Шеломянь | страница 66
Шаман считал себя обязанным следить за безопасностью своих соотечественников. Это был не каприз и не прихоть. Хранить чужое благополучие — тяжкая ноша, оттого духи и выбирали шаманов, пренебрегая мнением самих кандидатов.
— Хан Кобяк утратил разум, — сказал шаман, оглядывая лица собравшихся в его юрте. — Я считаю, что пора узнать, какой дух и отчего вселился в тело хана. Я попытаюсь упросить духа уйти, если вы согласитесь с этим.
Половцы смотрели на горевший внутри сложенного из камня очага огонь и боялись взглянуть друг на друга. Им не было страшно в бою, они без стона вынесли бы любую пытку, окажись во вражеском плену, но мир духов казался им чуждым и непонятным.
— Тревожить духов перед битвой… — протянул кто-то из ханов. — Дело небезопасное!
— Небезопасное — кому? — спросил шаман. — Тебе, хан? Сам и отвечу: рискую только я, и опасность воистину велика. Гнев духов способен лишить не просто жизни — души. И мне кажется, лучше побеспокоить духов до битвы, чем после, когда неупокоенные души наших воинов потянутся в нижний мир, страдая не столько от смерти, сколько от позора поражения. Если хан прогневил духов, победы нам не видать!.. — Шаман протянул руки к огню, словно ища у него поддержки. — Вы мудры, иначе Тэнгри не терпел бы вас во главе родов и племен. Вам решать.

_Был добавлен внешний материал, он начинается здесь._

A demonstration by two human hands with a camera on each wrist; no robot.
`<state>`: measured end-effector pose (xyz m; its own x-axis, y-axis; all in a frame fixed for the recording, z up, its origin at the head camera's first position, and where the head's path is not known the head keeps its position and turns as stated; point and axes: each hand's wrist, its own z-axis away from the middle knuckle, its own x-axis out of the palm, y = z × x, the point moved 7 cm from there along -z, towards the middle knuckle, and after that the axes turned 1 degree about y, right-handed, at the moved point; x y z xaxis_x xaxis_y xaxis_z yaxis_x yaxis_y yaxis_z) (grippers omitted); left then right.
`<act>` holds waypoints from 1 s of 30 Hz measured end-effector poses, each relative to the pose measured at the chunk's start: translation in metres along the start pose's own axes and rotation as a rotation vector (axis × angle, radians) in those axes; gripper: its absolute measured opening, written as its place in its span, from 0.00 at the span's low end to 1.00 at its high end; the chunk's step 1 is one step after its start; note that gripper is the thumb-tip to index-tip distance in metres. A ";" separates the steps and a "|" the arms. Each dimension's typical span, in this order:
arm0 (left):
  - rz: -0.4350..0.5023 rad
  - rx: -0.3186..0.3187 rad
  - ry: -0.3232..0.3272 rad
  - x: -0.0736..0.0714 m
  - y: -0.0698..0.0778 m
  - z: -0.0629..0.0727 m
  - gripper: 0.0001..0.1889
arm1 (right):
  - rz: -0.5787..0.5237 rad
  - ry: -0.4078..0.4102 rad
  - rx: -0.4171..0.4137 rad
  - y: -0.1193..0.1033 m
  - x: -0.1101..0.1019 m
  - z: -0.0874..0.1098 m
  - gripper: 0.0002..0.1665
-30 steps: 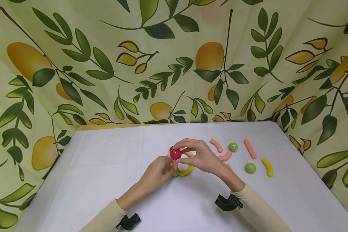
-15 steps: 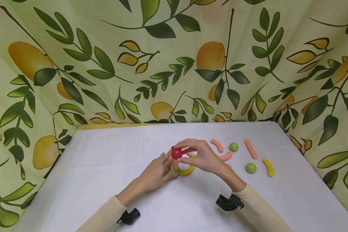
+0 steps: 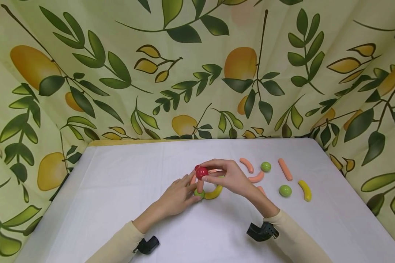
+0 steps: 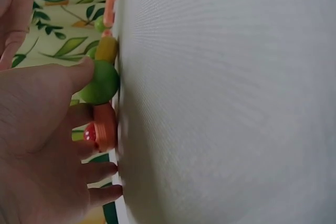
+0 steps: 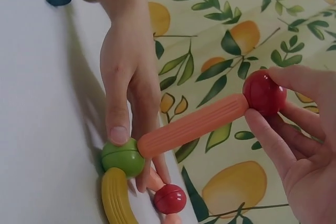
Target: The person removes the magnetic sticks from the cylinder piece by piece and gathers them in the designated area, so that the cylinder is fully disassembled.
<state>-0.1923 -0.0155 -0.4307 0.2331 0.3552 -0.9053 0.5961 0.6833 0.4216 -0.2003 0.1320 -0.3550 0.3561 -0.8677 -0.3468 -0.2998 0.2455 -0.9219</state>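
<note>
My right hand (image 3: 232,177) pinches a glossy red ball (image 5: 265,92) between thumb and fingertips. This ball caps a straight salmon-pink ridged stick (image 5: 194,124), whose lower end meets a green ball (image 5: 122,158) on the table. The stick rises at a slant in the right wrist view. My left hand (image 3: 176,197) holds the green ball low down, thumb on one side and index finger on the other, its remaining fingers spread. A yellow curved stick (image 5: 118,198) joins the same green ball. Behind the left fingers sits another red ball (image 5: 169,199) with pink sticks attached, partly hidden.
On the right of the white-covered table (image 3: 125,175) lie loose pieces: a straight pink stick (image 3: 285,169), curved pink sticks (image 3: 246,165), two green balls (image 3: 285,190) and a yellow curved stick (image 3: 304,190). A leaf-and-fruit patterned curtain (image 3: 197,73) encloses the back and sides.
My left fingers have left the pink stick's side and straightened out, with the thumb now at the green ball. The right hand keeps its pinch on the red ball, barely shifted.
</note>
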 end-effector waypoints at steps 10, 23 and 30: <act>-0.027 0.008 0.007 0.000 0.002 0.000 0.29 | -0.044 0.014 0.035 0.002 0.000 0.002 0.24; -0.012 0.034 0.043 -0.003 0.005 0.000 0.27 | 0.131 0.036 -0.242 -0.015 0.007 0.002 0.29; -0.018 0.023 0.030 -0.002 0.004 0.000 0.29 | 0.128 0.069 -0.217 -0.013 0.007 0.003 0.25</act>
<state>-0.1907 -0.0137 -0.4274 0.1992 0.3624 -0.9105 0.6177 0.6748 0.4038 -0.1916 0.1240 -0.3454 0.2442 -0.8650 -0.4384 -0.5235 0.2630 -0.8104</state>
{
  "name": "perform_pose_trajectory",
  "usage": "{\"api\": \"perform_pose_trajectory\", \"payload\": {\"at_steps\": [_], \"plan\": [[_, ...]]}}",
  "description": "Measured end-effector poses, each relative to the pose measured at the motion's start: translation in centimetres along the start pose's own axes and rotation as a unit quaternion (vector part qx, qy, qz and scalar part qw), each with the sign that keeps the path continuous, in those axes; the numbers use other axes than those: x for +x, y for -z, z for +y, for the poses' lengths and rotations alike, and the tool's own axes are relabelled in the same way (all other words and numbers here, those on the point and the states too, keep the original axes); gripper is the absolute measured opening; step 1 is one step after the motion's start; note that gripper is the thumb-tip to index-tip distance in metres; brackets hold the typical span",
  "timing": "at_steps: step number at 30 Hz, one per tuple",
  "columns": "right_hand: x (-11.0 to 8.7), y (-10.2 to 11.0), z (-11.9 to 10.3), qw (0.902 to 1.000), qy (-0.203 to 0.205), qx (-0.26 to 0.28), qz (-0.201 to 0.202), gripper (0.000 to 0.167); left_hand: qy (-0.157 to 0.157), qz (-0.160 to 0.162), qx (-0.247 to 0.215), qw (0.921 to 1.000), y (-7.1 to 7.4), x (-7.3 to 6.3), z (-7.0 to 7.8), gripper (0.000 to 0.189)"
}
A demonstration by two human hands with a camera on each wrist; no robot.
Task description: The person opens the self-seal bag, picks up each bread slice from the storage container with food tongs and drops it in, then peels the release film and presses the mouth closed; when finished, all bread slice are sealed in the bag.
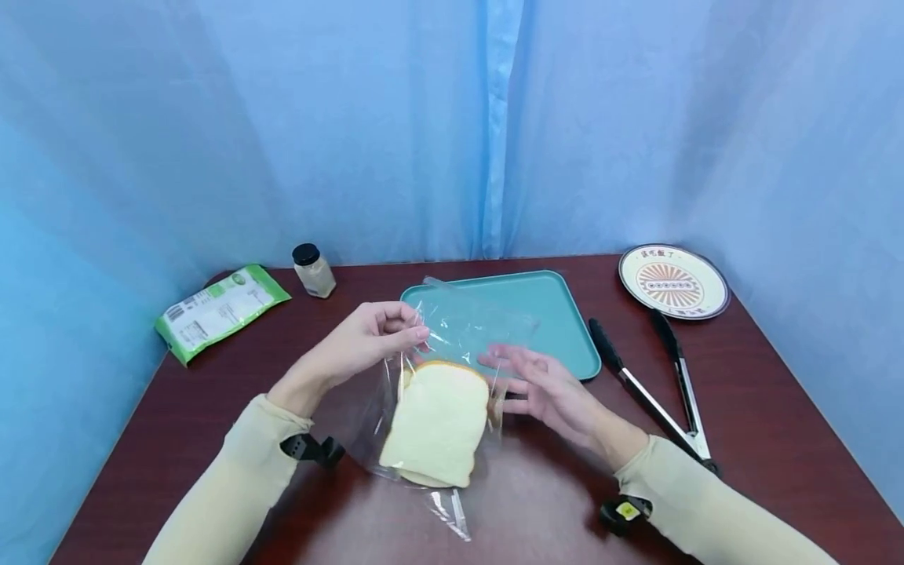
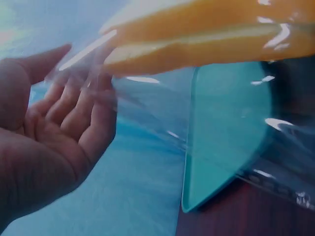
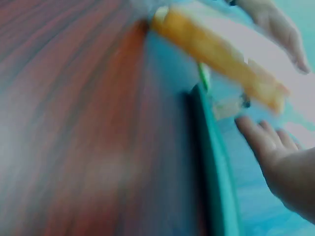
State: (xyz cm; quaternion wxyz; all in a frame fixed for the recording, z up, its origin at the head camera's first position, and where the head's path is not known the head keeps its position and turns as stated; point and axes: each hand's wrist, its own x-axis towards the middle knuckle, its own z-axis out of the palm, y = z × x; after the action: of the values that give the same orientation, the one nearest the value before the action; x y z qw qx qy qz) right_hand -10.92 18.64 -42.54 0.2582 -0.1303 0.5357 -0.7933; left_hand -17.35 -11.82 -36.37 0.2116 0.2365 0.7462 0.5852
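Slices of white bread [image 1: 438, 424] with a brown crust sit inside a clear plastic bag [image 1: 452, 510], held up over the front of the table. My left hand [image 1: 370, 337] pinches the bag's upper left edge between thumb and fingers. The left wrist view shows the film between that hand [image 2: 64, 123] and the stacked crusts [image 2: 197, 44]. At the bag's right side, my right hand [image 1: 547, 388] has its fingers extended, overlapping the film. In the right wrist view the right hand's fingers [image 3: 280, 157] are spread just below the blurred bread [image 3: 221, 54].
Behind the bag lies a teal tray [image 1: 565, 329]. Black-and-silver tongs [image 1: 657, 404] rest spread at the right, before a patterned plate [image 1: 709, 294]. A green-and-white packet [image 1: 222, 310] and a black-capped jar [image 1: 315, 273] stand back left. Blue curtains [image 1: 353, 141] border the table.
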Motion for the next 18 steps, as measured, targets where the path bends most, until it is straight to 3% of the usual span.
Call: {"api": "perform_pose_trajectory", "payload": {"at_steps": [6,9,12,18], "plan": [[0.7,-2.1,-1.1,0.9919,0.056,-0.025,0.111,0.064,0.0,0.114,-0.061,0.9916,-2.2,-1.3,-0.3,0.021],[0.9,-2.1,-1.8,0.9862,0.073,-0.036,0.144,0.055,-0.005,0.152,-0.087,0.9846,-3.0,-1.6,-0.4,0.021],[0.8,-2.2,-1.7,0.9824,0.077,-0.056,0.16,0.059,-0.012,0.172,-0.098,0.9802,-3.4,-1.8,-0.7,0.022],[1.5,-2.5,-0.8,0.9717,0.06,-0.139,0.181,0.076,-0.015,0.181,-0.098,0.9784,-3.8,-1.7,-0.8,0.023]]}}
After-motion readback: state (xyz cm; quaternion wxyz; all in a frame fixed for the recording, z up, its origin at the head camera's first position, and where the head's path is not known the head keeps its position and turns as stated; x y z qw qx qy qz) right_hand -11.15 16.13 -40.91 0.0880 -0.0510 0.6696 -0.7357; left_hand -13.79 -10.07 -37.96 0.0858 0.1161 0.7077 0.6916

— Я — за камлание, — нарушая тягостное молчание, сказал тесть Кобяка Турундай. Он снял тюрбан и обтер ладонью внезапно вспотевшую бритую голову.

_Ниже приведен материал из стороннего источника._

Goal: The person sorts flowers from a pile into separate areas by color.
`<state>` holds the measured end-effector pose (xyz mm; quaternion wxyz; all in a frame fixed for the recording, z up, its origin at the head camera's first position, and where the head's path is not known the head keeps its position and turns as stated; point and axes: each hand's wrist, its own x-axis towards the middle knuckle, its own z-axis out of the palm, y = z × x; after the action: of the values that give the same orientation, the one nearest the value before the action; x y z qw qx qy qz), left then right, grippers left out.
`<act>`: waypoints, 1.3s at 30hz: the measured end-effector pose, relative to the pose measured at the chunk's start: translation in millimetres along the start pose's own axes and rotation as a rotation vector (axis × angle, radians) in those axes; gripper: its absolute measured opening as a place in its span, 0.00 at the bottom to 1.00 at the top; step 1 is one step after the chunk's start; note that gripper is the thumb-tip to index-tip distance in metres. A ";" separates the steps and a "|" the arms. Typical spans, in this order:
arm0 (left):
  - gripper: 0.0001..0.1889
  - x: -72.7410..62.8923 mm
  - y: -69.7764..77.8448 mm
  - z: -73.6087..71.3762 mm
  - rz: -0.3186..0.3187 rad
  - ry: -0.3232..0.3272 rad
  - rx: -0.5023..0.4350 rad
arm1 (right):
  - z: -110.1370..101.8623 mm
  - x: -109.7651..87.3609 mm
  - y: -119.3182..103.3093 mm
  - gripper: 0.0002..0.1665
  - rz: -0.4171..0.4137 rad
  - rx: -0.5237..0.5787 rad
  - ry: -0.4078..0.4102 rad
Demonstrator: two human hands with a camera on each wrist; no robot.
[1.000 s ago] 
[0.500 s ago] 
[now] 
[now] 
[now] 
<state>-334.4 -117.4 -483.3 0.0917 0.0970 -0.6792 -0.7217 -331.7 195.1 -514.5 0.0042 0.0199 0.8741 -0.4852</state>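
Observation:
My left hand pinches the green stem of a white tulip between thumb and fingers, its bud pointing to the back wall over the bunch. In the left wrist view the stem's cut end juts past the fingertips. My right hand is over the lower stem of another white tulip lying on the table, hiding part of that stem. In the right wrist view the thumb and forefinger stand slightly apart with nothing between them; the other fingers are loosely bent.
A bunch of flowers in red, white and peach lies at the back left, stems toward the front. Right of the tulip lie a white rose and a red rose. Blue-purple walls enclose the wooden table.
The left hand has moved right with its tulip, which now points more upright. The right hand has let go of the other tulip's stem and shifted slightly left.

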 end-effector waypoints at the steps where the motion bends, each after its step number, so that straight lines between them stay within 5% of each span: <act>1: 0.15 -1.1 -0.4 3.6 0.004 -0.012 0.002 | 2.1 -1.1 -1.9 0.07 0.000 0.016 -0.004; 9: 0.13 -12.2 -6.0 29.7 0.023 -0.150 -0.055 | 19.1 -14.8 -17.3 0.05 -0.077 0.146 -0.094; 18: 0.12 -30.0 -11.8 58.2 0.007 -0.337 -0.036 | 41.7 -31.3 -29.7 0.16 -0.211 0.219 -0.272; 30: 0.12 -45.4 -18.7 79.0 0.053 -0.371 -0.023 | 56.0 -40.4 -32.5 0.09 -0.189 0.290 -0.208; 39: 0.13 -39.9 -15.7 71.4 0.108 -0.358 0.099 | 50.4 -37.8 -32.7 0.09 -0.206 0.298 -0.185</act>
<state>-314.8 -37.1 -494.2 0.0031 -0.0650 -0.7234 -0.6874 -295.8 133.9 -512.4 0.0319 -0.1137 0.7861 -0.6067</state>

— Камлать, — протяжно, словно пересиливая себя, выдавил хан Тарх, принявший недавно святое крещение, но так и не привыкший к новому имени Даниил. Новообращенному христианину было особо тяжело согласиться с языческим обрядом, но Тарх знал силу шамана, и в душе воина прагматизм возобладал над верой. Не знаю, какую епитимью наложил на него потом священник, но нам, читатель, не стоит сильно осуждать его. Перед боем у полководца спасение собственной души должно отступить перед заботой о душах верящих в него воинов. Хотя — если бы это всегда было так…

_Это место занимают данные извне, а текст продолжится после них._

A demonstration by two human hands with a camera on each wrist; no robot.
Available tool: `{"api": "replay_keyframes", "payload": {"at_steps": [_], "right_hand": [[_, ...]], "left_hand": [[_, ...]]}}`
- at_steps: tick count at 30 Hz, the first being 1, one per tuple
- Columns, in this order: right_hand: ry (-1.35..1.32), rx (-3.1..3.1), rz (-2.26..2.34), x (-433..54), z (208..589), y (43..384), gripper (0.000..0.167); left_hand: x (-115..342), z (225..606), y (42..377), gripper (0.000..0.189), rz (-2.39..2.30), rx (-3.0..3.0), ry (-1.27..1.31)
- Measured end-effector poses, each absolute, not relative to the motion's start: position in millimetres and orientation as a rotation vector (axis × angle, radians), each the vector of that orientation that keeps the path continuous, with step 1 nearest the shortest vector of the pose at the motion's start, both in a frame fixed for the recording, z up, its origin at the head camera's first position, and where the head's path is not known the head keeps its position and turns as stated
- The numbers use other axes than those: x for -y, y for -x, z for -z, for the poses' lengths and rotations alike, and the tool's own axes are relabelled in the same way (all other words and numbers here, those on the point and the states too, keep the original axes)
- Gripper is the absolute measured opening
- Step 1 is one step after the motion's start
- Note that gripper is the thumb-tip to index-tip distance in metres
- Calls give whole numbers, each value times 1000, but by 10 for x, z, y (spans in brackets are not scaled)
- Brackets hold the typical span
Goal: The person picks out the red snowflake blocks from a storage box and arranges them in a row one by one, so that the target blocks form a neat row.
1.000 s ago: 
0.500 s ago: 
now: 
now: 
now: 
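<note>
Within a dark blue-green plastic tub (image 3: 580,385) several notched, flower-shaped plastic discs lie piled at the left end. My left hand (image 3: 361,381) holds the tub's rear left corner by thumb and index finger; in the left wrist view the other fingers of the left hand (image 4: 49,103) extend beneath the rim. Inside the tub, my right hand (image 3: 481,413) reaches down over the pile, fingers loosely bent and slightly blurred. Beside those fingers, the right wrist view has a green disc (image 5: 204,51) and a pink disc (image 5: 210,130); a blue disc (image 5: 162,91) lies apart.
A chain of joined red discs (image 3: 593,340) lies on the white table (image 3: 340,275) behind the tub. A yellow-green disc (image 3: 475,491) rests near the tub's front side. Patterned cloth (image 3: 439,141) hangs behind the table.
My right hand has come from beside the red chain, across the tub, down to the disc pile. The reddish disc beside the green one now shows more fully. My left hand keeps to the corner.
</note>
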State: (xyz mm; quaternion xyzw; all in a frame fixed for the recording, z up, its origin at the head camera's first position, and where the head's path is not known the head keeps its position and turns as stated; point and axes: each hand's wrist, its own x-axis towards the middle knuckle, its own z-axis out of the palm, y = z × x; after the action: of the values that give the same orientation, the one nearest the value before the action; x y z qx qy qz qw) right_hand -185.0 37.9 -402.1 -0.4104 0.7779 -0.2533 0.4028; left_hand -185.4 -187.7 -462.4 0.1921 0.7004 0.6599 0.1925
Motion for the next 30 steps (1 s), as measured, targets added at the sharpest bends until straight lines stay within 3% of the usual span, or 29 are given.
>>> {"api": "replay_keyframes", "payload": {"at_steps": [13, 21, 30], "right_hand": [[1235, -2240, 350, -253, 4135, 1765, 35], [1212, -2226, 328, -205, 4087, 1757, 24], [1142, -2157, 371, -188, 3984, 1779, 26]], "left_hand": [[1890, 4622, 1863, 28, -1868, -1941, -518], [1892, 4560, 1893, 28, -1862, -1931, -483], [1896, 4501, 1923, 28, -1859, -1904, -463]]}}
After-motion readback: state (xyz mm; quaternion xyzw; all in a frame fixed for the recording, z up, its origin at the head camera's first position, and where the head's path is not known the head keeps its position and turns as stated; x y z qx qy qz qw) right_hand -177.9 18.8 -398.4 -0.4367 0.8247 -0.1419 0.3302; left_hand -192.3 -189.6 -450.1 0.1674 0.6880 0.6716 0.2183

Один за другим ханы и полководцы говорили о своем решении. Никто не решился протестовать против камлания. Почтение к хану робко отошло в сторону перед опасением за войско, и шаман с осторожностью принялся развязывать волчью шкуру, в которой спал бубен, грезя о верхнем и нижнем мире духов.
— Только один из вас должен остаться здесь в ночь камлания, — сказал шаман. — И это должен быть родственник Кобяка. Через его душу я найду путь к душе нашего хана.